Jakarta, Suarabersama.com – Menteri Hak Asasi Manusia, Natalius Pigai, mendesak aparat kepolisian untuk segera mengusut aksi teror pengiriman bangkai kepala babi dan tanah kepada dua mahasiswa asal Papua di Denpasar, Bali. Peristiwa yang dinilai sebagai bentuk intimidasi rasial ini terjadi pada Jumat, 6 Juni 2025.
“Aparat penegak hukum segera melakukan penyelidikan atas kejadian ini dan memastikan pelaku bertanggung jawab,” ujar Pigai dalam pernyataan resminya, Selasa (10/6/2025).
Menurut Pigai, tindakan teror terhadap mahasiswa Papua adalah pelanggaran serius terhadap hak-hak dasar sebagai warga negara, khususnya hak atas rasa aman dan bebas dari intimidasi dalam menempuh pendidikan. Ia menegaskan bahwa negara memiliki kewajiban menjamin kebebasan belajar tanpa rasa takut bagi seluruh mahasiswa, tanpa memandang asal-usul.
“Kita bersama perlu menjamin agar kejadian serupa tidak terulang kembali demi menjaga kehidupan damai di tengah masyarakat yang majemuk,” tambahnya.
Peristiwa ini dialami oleh dua aktivis Aliansi Mahasiswa Papua (AMP), Wemison Enembe dan Yuberthinus Gobay. Mereka menerima dua paket mencurigakan yang dikirim melalui ojek daring ke alamat kontrakan dan asrama mahasiswa Papua (ASPURA) di Denpasar. Paket tersebut awalnya diklaim berisi buku berjudul Papua Bergerak, namun ternyata berisi kepala babi busuk, tanah hitam, dan tulang.

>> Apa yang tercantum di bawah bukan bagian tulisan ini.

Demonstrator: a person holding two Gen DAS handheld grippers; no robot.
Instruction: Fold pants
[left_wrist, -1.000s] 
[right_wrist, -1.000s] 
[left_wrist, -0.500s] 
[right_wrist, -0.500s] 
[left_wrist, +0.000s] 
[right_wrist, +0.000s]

AMP menyatakan bahwa tindakan ini merupakan bentuk teror yang terencana, ditujukan untuk melemahkan mental mahasiswa Papua yang kritis terhadap isu-isu sosial politik. Organisasi itu menuntut kepolisian untuk segera mengusut tuntas pelaku, menjamin keamanan mahasiswa Papua, dan menciptakan ruang aman dari segala bentuk intimidasi.
“Kami minta pihak kepolisian untuk segera usut tuntas pelaku teror dan intimidasi terhadap mahasiswa yang sedang berkuliah di Bali,” tegas AMP dalam pernyataannya.
AMP juga mengutip Pasal 335 KUHP tentang perbuatan tidak menyenangkan yang dapat dikenakan sanksi pidana kepada pelaku.
Menutup pernyataannya, Natalius Pigai menyatakan bahwa Kementerian HAM akan mengkaji data dan bukti yang tersedia untuk merumuskan rekomendasi kebijakan dan langkah penanganan lanjutan.